Some nurses are actually more frightened to work in the medical-surgical units because they have a lack of PPE, and all patients are presumed to be COVID19 negative. Of course, when tests come back days later, the nurses discover that they worked with these COVID19 positive patients without proper PPE. There are also many issues around HIPPA and staff not being able to find out the COVID19 status of the patients they worked with previously.
Another nurse relayed this story: he works twelve-hour shifts on a medical-surgical floor, and their usual patient load now runs from 12-15 patients, the only real charting they really do is vital signs and meds. This is possible because NYC has suspended a lot of normal operations when it comes to providing care as per the governor’s laws:
“A massive section of regulations on the “minimum standards” governing hospitals — dealing with everything from patients’ rights to the maintaining of records — has been suspended ‘to the extent necessary to maintain the public health with respect to treatment or containment of individuals with or suspected to have COVID-19’.” (read about all of the laws suspended) .
This nurse cries after every shift, and he stated his tears are so different from before, in part due to his utter exhaustion. His family and friends want him to quit, they are worried about his health, but he stated he can’t quit now, they need him too much.
Nurses are asking about ramifications of quitting their jobs; some claim that they have been threatened that they will be reported to their board of nursing for disciplinary action (this is not the reportable offense of walking out and abandoning patients, rather for resigning their position). While these threats are likely idle, some nurses are still fearful of losing their licenses.
One nurse states that she works in a COVID19 only ICU unit. She says it’s mostly completely staffed by RNs: they have no NPs, PAs, Residents, Techs, or Housekeepers. Nurses and ICU Attending and Intensivists care for the patients. Med Surg nurses act as techs and assist the ICU nurses.
Recruiting: There is still a lot of recruiting going to bring nurses to NYC. One new graduate nurse (recently licensed, with no work experience) posted on social media about being offered to be “trained” to work in the ICU in NYC. All of her travel and lodging would be covered. She would be required to work 21 days, 12-hour shifts, with no days off. The majority of the experienced nurses tried to set her straight about why this was a really bad idea, but we have no idea if she proceeded or not.

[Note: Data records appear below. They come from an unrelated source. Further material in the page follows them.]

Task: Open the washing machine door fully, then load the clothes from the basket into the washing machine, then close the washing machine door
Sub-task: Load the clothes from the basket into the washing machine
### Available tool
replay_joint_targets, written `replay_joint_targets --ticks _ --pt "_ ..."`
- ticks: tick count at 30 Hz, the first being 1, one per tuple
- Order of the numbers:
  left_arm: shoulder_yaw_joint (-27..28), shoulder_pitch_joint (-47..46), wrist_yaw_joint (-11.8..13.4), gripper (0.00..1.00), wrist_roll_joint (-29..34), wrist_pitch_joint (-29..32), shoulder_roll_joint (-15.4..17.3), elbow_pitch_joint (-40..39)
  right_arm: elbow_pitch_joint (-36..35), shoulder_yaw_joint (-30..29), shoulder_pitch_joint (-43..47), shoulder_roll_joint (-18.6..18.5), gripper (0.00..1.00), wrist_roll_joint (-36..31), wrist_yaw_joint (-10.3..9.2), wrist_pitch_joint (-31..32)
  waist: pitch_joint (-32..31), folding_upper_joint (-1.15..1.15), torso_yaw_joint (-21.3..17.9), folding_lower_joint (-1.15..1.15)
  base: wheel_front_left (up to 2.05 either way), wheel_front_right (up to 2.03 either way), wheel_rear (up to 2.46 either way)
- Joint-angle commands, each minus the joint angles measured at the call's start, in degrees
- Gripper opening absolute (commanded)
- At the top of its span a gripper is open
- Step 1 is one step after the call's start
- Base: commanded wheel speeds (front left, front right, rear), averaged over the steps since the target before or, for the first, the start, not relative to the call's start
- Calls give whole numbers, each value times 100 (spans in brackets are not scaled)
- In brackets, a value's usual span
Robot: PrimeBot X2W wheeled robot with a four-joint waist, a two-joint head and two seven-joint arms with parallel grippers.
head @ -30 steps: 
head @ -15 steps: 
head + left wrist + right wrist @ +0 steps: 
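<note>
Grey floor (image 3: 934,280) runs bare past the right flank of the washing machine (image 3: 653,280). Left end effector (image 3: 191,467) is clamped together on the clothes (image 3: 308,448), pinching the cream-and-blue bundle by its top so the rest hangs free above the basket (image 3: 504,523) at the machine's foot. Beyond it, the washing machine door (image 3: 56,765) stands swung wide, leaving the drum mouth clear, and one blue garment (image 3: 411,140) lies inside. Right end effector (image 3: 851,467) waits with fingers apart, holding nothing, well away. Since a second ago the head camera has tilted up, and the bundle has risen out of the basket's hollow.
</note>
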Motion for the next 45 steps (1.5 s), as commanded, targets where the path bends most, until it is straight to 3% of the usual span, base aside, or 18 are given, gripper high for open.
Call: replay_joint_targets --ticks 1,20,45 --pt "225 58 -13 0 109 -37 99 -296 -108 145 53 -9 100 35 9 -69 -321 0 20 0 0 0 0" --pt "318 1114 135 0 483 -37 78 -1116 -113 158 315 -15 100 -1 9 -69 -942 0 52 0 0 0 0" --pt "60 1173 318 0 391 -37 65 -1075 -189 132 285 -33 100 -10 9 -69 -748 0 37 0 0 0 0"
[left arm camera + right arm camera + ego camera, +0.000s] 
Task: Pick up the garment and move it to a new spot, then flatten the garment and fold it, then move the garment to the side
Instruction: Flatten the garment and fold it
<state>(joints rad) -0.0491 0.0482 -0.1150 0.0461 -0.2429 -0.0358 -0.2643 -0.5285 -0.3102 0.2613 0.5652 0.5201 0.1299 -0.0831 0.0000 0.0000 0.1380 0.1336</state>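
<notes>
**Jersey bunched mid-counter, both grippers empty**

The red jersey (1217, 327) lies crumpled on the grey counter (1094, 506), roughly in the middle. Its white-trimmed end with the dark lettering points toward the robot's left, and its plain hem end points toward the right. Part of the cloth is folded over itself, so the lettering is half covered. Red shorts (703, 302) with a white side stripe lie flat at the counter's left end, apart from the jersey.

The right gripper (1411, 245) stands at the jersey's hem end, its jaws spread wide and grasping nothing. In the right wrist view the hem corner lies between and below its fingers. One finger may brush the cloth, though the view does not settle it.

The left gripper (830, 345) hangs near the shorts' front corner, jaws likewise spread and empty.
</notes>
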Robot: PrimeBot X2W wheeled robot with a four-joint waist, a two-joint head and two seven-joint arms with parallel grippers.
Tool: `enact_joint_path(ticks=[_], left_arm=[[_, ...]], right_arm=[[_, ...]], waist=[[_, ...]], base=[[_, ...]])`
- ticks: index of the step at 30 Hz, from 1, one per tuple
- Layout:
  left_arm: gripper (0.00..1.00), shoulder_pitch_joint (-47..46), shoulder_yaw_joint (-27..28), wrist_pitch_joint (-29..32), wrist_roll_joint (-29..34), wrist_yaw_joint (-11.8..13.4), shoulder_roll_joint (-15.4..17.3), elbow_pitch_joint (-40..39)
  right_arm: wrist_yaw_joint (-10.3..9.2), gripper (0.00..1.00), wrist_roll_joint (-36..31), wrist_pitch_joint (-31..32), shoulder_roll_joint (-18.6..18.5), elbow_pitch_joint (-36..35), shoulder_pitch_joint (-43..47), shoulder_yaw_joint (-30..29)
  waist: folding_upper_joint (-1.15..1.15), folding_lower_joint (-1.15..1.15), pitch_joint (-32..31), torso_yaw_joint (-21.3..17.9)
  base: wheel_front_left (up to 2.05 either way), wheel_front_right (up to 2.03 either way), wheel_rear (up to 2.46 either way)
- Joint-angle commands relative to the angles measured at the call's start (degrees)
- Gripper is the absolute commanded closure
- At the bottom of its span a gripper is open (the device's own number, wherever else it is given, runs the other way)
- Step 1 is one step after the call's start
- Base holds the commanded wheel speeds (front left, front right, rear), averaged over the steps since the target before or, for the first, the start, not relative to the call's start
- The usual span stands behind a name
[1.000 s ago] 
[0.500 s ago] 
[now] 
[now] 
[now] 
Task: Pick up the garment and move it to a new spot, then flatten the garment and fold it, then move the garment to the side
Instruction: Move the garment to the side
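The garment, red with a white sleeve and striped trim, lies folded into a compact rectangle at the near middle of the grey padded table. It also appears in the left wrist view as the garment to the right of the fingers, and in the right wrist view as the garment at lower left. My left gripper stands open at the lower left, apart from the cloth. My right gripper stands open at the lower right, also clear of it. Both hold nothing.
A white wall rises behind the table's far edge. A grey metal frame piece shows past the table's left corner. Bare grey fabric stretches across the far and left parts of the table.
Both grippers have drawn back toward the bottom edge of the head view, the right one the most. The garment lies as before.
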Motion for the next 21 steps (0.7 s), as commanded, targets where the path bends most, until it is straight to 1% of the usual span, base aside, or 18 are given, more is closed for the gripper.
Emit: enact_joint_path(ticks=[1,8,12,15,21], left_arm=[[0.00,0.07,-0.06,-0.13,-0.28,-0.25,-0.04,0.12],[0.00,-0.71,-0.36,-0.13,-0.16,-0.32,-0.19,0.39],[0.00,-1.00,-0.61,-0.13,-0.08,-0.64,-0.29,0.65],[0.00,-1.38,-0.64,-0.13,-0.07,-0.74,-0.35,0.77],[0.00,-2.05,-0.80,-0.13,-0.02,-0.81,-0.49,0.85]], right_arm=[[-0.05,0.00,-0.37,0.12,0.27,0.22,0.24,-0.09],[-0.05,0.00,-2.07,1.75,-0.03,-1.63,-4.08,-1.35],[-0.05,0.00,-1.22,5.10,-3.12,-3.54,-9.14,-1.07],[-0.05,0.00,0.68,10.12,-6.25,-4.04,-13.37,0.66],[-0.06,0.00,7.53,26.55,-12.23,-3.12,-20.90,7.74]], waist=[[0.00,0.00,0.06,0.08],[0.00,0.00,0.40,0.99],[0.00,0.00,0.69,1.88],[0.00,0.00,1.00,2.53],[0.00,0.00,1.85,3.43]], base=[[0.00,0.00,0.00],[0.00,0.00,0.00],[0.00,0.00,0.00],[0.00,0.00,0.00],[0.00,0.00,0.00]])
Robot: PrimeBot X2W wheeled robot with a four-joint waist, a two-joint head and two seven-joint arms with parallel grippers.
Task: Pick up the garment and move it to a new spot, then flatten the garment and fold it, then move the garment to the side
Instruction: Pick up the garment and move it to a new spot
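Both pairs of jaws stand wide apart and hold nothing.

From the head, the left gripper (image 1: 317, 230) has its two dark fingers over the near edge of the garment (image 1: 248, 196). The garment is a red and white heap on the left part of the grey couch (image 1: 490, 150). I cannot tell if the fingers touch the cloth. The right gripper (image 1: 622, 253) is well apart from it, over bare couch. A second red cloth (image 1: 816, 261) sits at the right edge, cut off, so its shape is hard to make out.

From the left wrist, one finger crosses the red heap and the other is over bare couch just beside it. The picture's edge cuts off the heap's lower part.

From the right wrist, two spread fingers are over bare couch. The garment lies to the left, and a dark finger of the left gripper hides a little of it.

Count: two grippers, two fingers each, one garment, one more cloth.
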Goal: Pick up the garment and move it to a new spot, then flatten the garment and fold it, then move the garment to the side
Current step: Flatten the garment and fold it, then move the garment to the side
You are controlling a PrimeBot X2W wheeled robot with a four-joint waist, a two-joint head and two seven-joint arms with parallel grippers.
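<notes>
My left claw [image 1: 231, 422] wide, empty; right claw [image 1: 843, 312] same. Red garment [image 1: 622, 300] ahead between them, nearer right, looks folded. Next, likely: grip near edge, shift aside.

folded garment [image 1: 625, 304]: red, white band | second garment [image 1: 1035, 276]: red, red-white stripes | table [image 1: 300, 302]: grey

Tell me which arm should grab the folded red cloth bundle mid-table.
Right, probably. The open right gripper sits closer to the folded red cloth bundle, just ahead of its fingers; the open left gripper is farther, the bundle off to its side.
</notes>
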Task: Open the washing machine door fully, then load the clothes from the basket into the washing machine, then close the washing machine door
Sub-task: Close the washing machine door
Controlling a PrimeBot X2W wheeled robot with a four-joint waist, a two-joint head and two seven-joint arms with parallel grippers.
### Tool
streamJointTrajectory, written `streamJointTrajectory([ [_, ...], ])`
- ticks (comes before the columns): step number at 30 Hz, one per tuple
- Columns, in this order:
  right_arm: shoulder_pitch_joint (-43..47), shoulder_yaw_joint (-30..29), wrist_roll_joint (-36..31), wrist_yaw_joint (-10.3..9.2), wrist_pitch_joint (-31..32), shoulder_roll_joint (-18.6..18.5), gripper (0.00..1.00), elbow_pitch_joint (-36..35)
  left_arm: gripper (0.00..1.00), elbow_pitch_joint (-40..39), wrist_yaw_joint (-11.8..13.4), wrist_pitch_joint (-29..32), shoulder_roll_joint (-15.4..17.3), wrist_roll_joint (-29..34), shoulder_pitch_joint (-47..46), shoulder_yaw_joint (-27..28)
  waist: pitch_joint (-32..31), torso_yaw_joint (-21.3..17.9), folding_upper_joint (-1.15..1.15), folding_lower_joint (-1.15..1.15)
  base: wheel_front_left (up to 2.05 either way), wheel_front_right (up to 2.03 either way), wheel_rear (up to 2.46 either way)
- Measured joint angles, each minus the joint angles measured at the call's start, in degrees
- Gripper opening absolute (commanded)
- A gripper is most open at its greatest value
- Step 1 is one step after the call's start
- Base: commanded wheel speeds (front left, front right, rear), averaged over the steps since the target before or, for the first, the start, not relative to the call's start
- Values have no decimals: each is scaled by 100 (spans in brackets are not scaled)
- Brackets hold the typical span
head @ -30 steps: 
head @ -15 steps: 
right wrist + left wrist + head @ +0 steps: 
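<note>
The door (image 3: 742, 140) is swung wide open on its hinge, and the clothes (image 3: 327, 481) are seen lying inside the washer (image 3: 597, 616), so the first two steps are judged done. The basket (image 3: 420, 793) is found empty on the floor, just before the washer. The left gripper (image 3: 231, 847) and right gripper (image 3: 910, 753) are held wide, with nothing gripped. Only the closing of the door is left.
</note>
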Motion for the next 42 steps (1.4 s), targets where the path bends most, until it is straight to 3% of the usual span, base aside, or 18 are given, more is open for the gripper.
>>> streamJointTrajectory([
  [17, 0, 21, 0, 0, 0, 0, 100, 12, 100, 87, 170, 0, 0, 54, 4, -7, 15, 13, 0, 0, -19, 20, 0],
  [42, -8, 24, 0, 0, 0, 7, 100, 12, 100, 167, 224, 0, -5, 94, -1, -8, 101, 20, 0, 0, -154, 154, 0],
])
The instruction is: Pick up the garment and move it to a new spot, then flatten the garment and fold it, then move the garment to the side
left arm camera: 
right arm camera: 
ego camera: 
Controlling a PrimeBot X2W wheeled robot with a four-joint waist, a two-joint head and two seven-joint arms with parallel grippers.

It’s not just NYC: We now have a 54-year-old nurse in Michigan who died, Lisa Ewald.
Unfortunately, nurse Ewald may have had some issues with initially being tested by her workplace, Herny Ford Health System in Detroit, Michigan. She was likely exposed on March 24, received her positive test on March 30, and passed away on April 3. She died alone in her home. (Lisa Ewald’s story).
Rest in Peace Nurse Ewald.
Meanwhile, more than 700 Henry Ford employees have tested positive for COVID19; 500 of the positive tests are nurses. (Henry Ford COVID19)
The field of nursing will be forever changed by this.